Gabriel García Márquez’s last novel is a moving testament to his genius
- Written by Gabriel Garcia Ochoa, Global Studies, Translation and Comparative Literature, Monash University
Gabriel García Márquez (1927-2014) – affectionately known as “Gabo” – started his career as a journalist, but is famous for the novels and short stories that earned him the Nobel Prize for Literature in 1982.
Alongside Peruvian author Mario Vargas Llosa and the Mexican Carlos Fuentes, he was the best-known member of the triumvirate that started the boom in Latin American literature in the late 1960s. He popularised the style that came to be known as “magical realism”, influencing later authors such as Isabel Allende and Salman Rushdie.
His novel One Hundred Years of Solitude has sold more than 30 million copies and has been translated into 37 languages. He is one of the most translated Spanish-language authors in the world, alongside Allende, Jorge Luis Borges, and the author of Don Quixote, Miguel de Cervantes.
Review: Until August – Gabriel Garcia Marquez, translated by Anne McLean (Viking)
News about Márquez’s unpublished novel has been making headlines for close to a year. Posthumously published novels can be contentious. They tend to come in four categories.
Some are unfinished or incomplete. These are either fragmentary works, like Vladimir Nabokov’s The Original of Laura, or substantial works that were never fully revised to the author’s satisfaction.
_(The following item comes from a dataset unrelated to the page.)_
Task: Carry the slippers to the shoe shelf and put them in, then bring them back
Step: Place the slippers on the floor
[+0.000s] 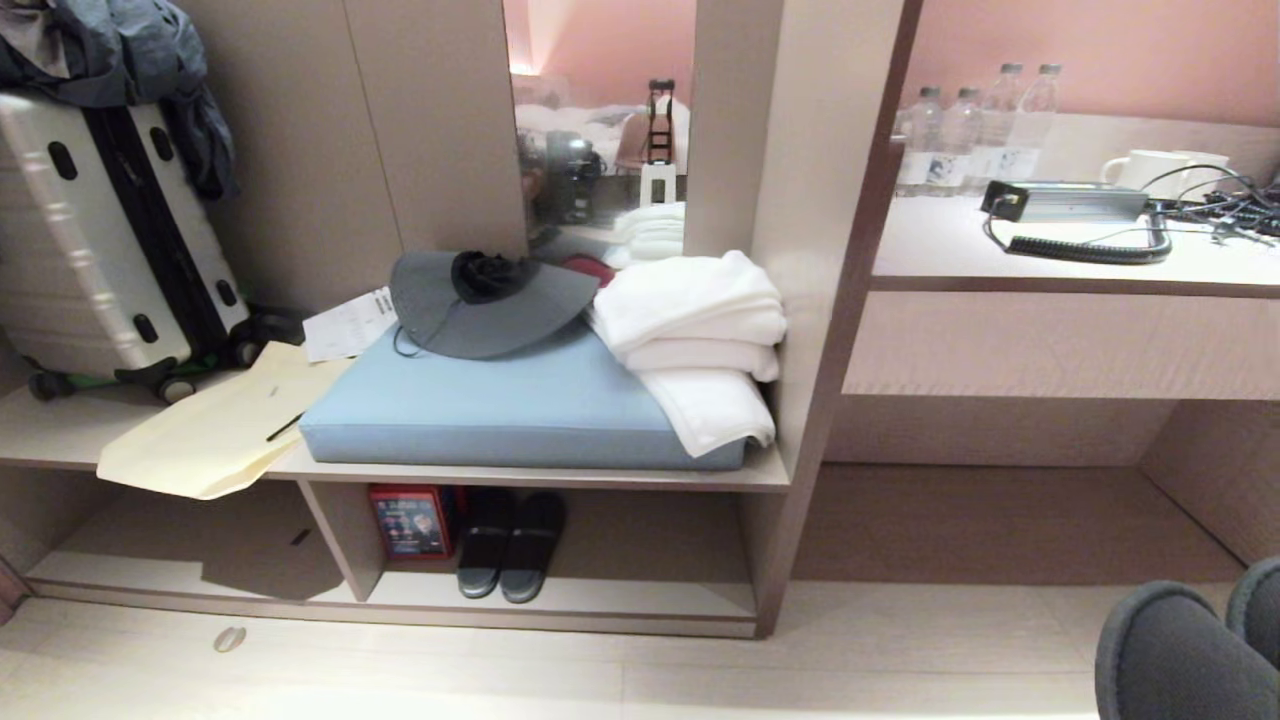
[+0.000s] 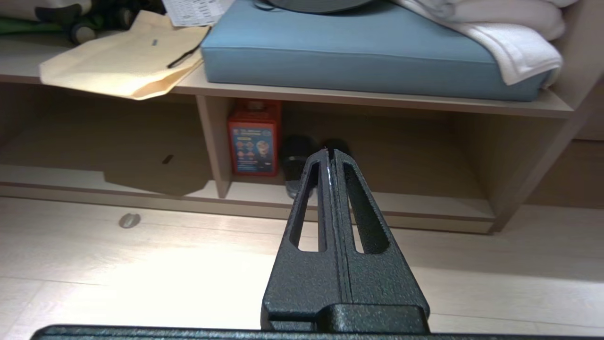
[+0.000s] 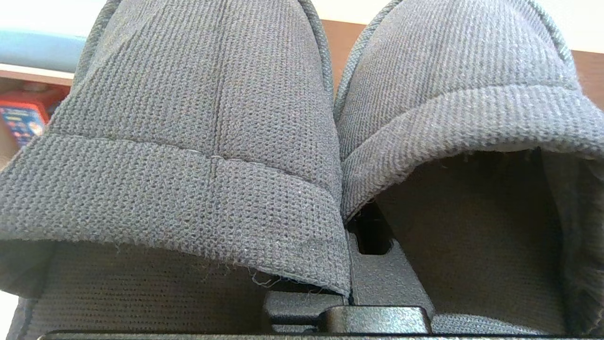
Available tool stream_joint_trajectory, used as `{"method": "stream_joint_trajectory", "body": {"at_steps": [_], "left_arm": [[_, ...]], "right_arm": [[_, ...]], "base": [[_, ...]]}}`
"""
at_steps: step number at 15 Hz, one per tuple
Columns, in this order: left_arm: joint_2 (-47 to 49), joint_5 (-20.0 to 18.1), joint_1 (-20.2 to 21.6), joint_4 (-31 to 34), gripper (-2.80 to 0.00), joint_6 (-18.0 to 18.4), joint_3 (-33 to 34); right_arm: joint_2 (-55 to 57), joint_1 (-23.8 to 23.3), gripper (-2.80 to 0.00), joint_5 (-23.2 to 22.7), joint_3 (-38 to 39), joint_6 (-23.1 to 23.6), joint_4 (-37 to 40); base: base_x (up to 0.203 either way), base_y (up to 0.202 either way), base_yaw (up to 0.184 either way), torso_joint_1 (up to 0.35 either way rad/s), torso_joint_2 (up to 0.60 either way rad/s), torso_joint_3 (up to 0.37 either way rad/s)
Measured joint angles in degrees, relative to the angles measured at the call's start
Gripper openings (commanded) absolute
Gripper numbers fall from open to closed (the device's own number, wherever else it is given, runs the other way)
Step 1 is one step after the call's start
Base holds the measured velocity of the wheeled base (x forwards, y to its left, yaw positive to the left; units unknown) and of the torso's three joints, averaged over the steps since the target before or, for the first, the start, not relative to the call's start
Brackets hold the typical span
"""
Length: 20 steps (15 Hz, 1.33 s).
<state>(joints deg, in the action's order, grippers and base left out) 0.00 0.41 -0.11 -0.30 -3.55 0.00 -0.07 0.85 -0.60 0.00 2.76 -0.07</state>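
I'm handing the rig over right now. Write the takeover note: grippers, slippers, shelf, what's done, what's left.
Left gripper: shut, empty, pointing at the shoe shelf.
Right gripper: shut on the grey knit slippers, at the robot's right, outside the shelf.
Shelf's right compartment: black slides beside a red box.
Done: pair gripped.
Left: likely shelving it, then bringing it back.

Your slippers are a grey knitted, closed-toe pair with rounded ends. They sit side by side, touching, raised off the floor at five o'clock in the head view, cut off by the frame. The shoe shelf is a low beige cubby at seven o'clock, split by an upright divider.
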Motion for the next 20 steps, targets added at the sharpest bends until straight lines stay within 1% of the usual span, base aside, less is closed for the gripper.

Franz Kafka’s Amerika, The Trial and The Castle are famous examples of unfinished, posthumously published novels.
Some are unfinished but partially complete. In this case, we have sections that were fully revised by the author to their satisfaction, but not a full draft. Charles Dickens’ final novel The Mystery of Edwin Drood falls into this category. When Dickens died in 1870, he had finished and fully revised six out of twelve chapters.
Occasionally, posthumously published books are finished and complete. E.M. Forster wrote Maurice, his novel about homosexual love, in 1914. He revised it to his satisfaction, but then decided not to publish. He was afraid of legal repercussions due to the attitudes against homosexuality at the time. The novel was published in 1971, the year after his death.
Then there are novels that are finished but unrevised. A full draft exists, but one that we know required further revisions by the author. J.R.R. Tolkien’s The Silmarillion, for example, was written after The Hobbit, but was at first rejected. This resulted in Tolkien writing The Lord of the Rings trilogy. The Silmarillion was eventually revised, edited and published by Tolkien’s son, Christopher Tolkien, four years after his father’s death.